Le pavillon, entouré d’un jardin, était situé à la sortie de la ville. Dans la nuit étoilée, aucune fenêtre n’était éclairée. Un chien lui aboya dessus. Il battit en retraite vers un fast-food, acheta un hamburger, empocha la note de frais et retourna au repaire du malfaiteur, peut-être philanthrope aussi, car le manichéisme n’existe que chez les esprits les plus simples.
Il mangea le pain et la garniture, balança la viande et escalada la clôture. Le chien se jeta sur le steak. Axtone l’endormit d’un coup de matraque que les flics, dans leur mansuétude, lui avaient rendue. Son acte barbare était bénin par rapport à ce que les humains faisaient subir aux animaux. Rien que dans le pays, un milliard d’entre eux étaient dévorés chaque année par les homo sapiens.
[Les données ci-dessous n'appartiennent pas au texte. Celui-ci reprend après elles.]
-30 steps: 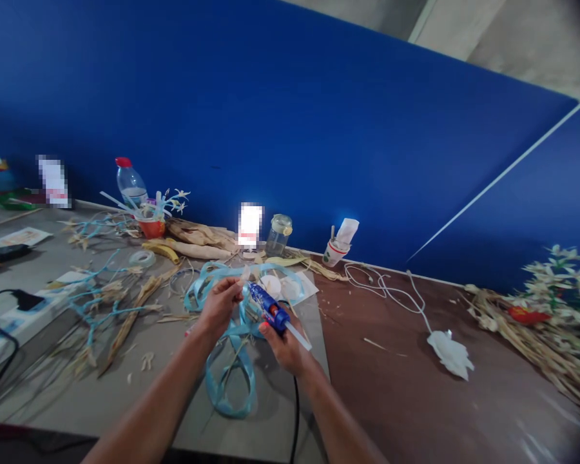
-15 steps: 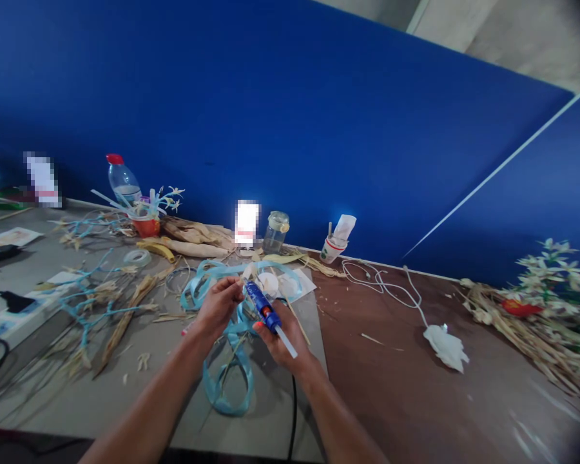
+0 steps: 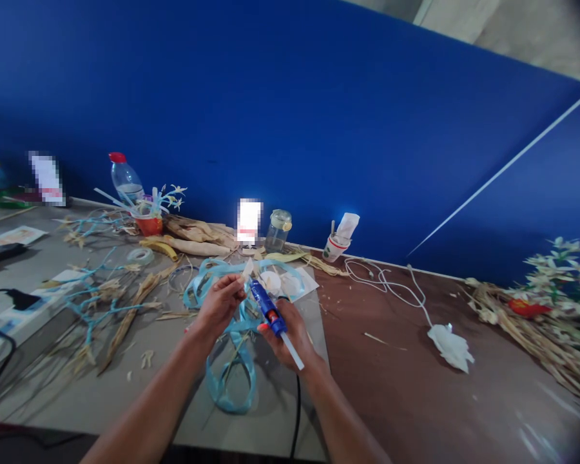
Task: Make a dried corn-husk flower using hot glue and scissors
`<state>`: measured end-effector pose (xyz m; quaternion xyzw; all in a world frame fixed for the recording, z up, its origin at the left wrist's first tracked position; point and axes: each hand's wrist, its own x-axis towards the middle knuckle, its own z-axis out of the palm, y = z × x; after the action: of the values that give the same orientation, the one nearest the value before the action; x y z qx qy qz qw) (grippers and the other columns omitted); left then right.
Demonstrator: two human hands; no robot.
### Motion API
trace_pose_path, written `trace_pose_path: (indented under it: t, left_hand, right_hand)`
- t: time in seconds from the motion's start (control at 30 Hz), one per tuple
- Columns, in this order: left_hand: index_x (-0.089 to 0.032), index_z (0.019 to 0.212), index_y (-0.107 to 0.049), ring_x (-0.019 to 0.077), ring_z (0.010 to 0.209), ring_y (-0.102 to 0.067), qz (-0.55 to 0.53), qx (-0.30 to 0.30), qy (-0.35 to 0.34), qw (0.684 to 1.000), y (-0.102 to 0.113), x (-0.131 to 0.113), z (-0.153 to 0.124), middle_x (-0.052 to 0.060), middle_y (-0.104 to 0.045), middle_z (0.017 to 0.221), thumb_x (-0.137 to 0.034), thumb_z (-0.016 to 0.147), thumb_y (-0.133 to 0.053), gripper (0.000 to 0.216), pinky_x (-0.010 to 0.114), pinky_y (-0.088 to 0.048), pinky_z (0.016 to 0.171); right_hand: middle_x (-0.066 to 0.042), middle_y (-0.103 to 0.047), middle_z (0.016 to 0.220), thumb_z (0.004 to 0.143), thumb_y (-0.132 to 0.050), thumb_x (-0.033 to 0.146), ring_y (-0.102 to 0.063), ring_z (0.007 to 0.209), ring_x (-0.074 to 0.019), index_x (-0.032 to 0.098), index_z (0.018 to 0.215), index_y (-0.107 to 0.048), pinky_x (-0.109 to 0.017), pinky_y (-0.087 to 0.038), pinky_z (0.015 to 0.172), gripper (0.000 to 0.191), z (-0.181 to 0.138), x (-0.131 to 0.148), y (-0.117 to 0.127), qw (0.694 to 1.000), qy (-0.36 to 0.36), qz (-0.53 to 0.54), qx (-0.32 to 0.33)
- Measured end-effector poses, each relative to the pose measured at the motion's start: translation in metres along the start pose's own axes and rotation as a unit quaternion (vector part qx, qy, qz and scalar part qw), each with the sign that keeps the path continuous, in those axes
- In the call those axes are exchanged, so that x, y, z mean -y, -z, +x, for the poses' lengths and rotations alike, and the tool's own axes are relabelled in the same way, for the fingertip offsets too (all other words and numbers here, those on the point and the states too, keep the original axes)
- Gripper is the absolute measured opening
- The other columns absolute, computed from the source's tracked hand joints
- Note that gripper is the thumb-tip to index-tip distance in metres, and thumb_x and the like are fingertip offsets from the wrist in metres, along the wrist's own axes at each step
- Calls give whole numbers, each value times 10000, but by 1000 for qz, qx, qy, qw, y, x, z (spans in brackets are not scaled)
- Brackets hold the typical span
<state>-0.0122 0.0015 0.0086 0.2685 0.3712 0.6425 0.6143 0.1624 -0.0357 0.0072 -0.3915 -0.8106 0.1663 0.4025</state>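
Observation:
My right hand [image 3: 290,335] grips a blue glue gun [image 3: 265,308] with a clear glue stick poking out of its back end. The gun's nozzle points up and left at a small pale husk piece [image 3: 248,269] pinched in the fingertips of my left hand [image 3: 220,304]. Both hands hover over a loose coil of light blue ribbon [image 3: 232,380] on the grey table [image 3: 101,399]. The gun's black cord [image 3: 296,412] runs down off the table's front edge.
Dried husks and blue-wrapped stems [image 3: 106,303] litter the left. Along the blue wall stand a water bottle [image 3: 124,180], an orange cup [image 3: 149,224], a glass jar [image 3: 278,231] and a paper cup [image 3: 336,246]. A white cable [image 3: 391,287] and white flower [image 3: 450,348] lie right; straw flowers [image 3: 536,322] farther right.
The glue gun has tilted more upright and its nozzle has closed in on the husk piece in my left hand. The view has shifted slightly.

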Motion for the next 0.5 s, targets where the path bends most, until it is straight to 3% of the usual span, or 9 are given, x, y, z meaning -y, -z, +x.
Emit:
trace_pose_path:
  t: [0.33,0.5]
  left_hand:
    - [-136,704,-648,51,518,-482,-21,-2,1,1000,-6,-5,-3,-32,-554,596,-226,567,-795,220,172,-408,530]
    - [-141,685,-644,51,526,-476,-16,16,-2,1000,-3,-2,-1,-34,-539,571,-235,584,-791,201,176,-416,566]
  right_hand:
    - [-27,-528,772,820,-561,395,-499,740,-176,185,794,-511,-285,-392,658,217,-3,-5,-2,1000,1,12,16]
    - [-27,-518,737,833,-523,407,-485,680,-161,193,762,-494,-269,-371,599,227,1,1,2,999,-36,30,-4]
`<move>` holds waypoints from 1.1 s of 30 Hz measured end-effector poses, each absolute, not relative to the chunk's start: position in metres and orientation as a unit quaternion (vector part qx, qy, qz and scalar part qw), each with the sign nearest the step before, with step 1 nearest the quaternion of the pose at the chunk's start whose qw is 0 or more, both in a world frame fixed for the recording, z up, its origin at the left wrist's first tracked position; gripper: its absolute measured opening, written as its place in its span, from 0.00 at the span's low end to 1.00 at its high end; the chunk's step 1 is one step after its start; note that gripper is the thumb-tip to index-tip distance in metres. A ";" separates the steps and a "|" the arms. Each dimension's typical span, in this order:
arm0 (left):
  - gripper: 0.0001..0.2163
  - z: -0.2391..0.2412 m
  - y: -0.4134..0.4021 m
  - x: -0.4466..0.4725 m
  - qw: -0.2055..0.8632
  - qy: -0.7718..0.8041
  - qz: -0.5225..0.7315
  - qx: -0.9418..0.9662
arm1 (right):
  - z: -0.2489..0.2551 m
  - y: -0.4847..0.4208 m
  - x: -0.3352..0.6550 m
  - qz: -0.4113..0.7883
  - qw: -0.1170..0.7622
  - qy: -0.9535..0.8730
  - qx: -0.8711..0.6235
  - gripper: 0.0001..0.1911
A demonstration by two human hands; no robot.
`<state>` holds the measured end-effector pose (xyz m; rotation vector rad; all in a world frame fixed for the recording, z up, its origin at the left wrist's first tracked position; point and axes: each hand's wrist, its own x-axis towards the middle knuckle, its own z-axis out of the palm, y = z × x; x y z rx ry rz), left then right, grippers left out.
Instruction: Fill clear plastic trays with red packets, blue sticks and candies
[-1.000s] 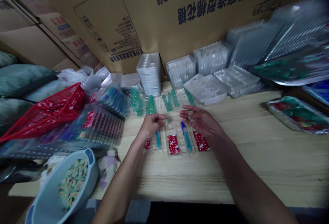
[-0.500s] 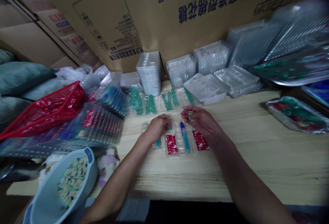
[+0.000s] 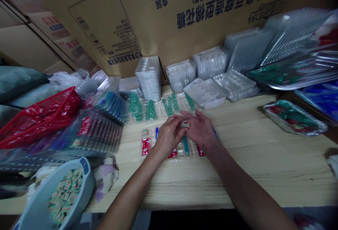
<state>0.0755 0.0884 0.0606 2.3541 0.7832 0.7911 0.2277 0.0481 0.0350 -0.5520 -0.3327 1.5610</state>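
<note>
Clear plastic trays (image 3: 148,142) lie side by side on the wooden table (image 3: 250,159), each with a red packet (image 3: 145,146) and a blue pen (image 3: 185,145). My left hand (image 3: 169,134) and my right hand (image 3: 198,128) meet above the middle trays, fingertips almost touching. Both hands have their fingers curled in a pinch; what they pinch is hidden. Just beyond them lie trays with small green pieces (image 3: 150,108).
A cardboard box wall (image 3: 169,15) stands behind. Stacks of empty clear trays (image 3: 150,77) line the back. A red basket (image 3: 34,115) and packed trays (image 3: 95,131) sit left, a pale blue bowl of small pieces (image 3: 55,196) front left, and metal trays (image 3: 293,117) at right.
Both hands moved together over the middle trays; the left hand shifted right. The leftmost tray with its red packet is now uncovered. The camera tilted slightly.
</note>
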 end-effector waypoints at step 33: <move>0.17 0.055 0.103 0.075 0.675 0.357 0.401 0.506 | 0.034 0.049 0.213 0.568 0.652 -0.303 -0.401 0.19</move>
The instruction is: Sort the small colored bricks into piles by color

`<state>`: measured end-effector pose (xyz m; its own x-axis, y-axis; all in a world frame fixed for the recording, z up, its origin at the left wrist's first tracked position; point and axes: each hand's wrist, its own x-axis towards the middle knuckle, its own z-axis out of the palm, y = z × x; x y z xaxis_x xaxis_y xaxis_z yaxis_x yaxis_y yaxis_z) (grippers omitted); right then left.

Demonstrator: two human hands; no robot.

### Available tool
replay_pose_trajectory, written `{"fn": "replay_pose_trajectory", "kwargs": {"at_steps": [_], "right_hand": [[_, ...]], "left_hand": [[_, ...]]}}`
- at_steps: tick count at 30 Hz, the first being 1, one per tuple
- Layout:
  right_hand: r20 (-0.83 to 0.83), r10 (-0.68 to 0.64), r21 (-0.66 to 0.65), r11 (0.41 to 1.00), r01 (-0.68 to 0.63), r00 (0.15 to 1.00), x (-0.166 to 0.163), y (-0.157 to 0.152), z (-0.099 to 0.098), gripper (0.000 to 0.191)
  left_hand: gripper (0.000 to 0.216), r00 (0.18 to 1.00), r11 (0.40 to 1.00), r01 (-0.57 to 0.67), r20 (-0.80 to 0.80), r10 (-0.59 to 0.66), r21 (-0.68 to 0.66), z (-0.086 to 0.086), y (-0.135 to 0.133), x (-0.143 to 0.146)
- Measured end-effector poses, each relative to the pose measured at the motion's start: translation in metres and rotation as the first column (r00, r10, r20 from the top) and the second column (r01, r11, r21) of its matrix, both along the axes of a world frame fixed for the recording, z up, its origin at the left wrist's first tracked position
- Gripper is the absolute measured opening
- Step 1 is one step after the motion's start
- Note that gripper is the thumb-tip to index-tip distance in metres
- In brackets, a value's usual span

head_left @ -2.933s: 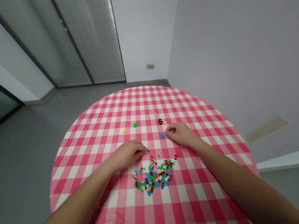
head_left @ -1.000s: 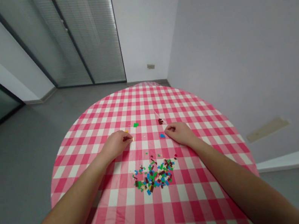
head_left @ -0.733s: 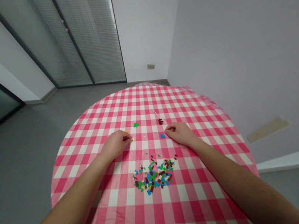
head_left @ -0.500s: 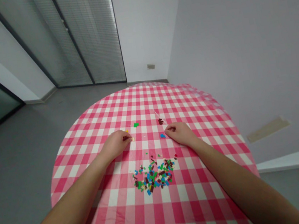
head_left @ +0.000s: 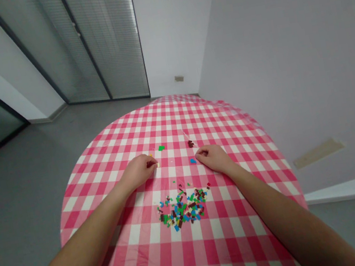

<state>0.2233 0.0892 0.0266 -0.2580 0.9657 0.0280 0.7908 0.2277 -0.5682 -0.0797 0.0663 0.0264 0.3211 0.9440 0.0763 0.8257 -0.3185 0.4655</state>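
Head view: the left hand (head_left: 139, 171) rests on the checked surface (head_left: 235, 232), fingertips pinched on a tiny dark brick (head_left: 150, 164), a pale piece (head_left: 158, 165) just beyond them. The right hand (head_left: 213, 158) lies loosely curled, holding nothing visible, touching a blue brick (head_left: 192, 161). The brick pile (head_left: 183, 207) lies nearer the body, between both hands. Grey floor, blinds behind.

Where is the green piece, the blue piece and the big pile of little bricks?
green piece (head_left: 161, 148): head view, middle of its top face.
blue piece (head_left: 192, 161): head view, its centre, just left of the right hand.
pile of little bricks (head_left: 183, 208): head view, middle of the heap.
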Motion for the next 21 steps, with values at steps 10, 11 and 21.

En pénitence de sa violence canine, Axtone décida de ne pas manger d’animal pendant une journée. Ce n’était pas un gros sacrifice, il était plus attiré par les aliments liquides que solides.
Toujours aucune lumière, le pavillon semblait désert. Tant pis, il allait chercher des indices. Et ensuite l’apéro, parce que la migraine revenait à la charge, nom d’un chien. La porte d’entrée n’était pas fermée à clé. Dans l’obscurité complète, il avança à tâtons. Soudain, un cri de femme. Et un homme :
— Nadia ! Nadia !
Axtone empoigna la rampe d’escalier et monta les marches quatre à quatre. Les cris continuaient. Il fit irruption dans la chambre. Karim était en train de s’accoupler avec une Nadia, certes, mais pas celle que le détective recherchait. Fausse piste…
Il détala avant que le couple revienne de sa stupéfaction. Ni pervers ni philanthrope, hélas pour l’enquête, Karim n’était qu’un homme. Voilà pourquoi il ne venait plus au « Bar des Amoureux » : il s’était trouvé une copine.

Dépité, Axtone alla se coucher sans boire parce que l’heure habituelle était passée et, accessoirement, qu’une rude journée l’attendait — sans compter cette foutue corde raide qui finirait par le laisser tomber dans le gouffre.
En attendant, l’instinct ancestral de survie et l’espoir lui faisaient faire l’équilibriste. En guise de balancier, sa bonne étoile. Ou la matraque du rouquin simiesque. Quand déploierait-il ses ailes ?
Il tentait tous les jours de se persuader qu’il en avait, pourtant il ne décollait pas.